Let $\alpha_1, \ldots, \alpha_n$ be algebraic numbers and let $p_1, \ldots, p_n$ be the corresponding minimal polynomials with integer coefficients.

Denote by $H$ the maximal magnituge among all coefficients of all $p_i$.

Assume that $\alpha_1 + \ldots + \alpha_n \not= 0$. Is it true that $|\alpha_1 + \ldots + \alpha_n | \ge {(CH)}^{-q(\text{deg}(p_1) +\ldots \text{deg}(p_n) )}$ for some fixed polynomial $q$ and constant $C$?

Warning: $C$ and $q$ should not depend on $\alpha_1, \ldots, \alpha_n$.

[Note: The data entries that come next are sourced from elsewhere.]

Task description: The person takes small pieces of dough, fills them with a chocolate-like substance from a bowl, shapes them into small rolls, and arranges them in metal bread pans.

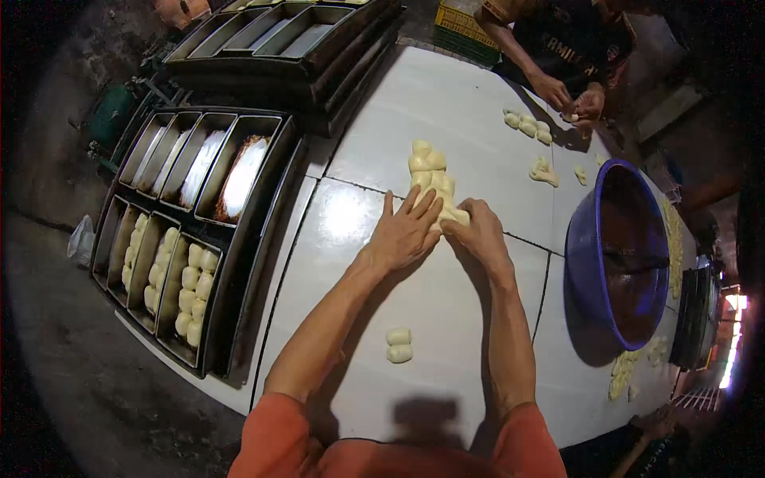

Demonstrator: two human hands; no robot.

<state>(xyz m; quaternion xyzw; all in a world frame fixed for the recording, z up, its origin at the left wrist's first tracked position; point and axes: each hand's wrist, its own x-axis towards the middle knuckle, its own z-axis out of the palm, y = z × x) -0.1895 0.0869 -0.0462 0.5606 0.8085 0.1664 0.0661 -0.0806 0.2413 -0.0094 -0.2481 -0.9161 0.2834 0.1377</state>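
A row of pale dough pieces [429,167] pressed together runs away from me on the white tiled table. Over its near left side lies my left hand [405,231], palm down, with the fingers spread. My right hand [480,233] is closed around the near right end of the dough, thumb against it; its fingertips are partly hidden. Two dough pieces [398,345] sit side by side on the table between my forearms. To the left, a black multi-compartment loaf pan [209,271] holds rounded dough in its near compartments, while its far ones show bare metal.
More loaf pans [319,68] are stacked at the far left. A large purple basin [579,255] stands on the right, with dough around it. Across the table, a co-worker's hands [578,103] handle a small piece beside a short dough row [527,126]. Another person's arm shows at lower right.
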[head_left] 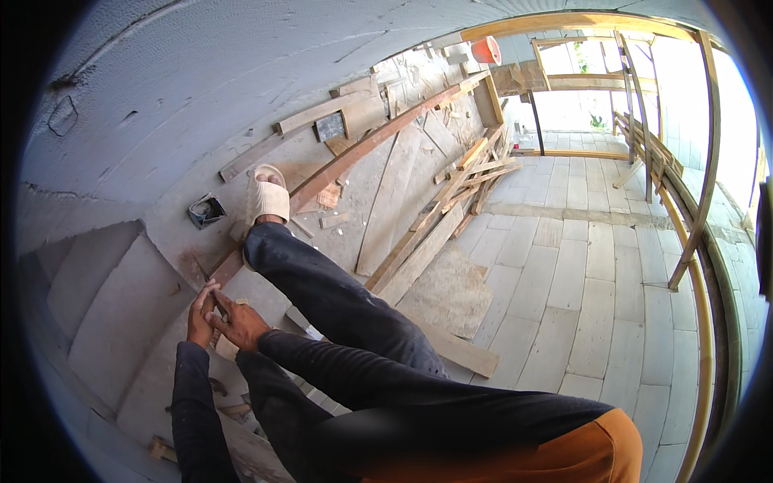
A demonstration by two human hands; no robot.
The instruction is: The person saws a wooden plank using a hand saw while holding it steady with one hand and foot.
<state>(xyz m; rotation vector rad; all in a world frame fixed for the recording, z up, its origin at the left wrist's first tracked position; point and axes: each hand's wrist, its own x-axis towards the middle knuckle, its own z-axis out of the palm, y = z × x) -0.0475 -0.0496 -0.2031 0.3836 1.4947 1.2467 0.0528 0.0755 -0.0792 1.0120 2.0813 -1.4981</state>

UPD1: it seem that this question is rather difficult. Let us consider a particular case: when all $\alpha_i$ are quadratic irrationality. Is it possible to prove the required result about the measure of its linear independence?

UPD2: Is it possible to prove the statement under some reasonable hypothesis like effective abc-conjecture or Vojta-conjecture?

UPD3: It is possible to prove that there exist some $C$ such that $|\alpha_1 + \alpha_2| \ge H^{-C(\deg(p_1) + \deg(p_2))}$

(if $\alpha_1 + \alpha_2 \not=0$)?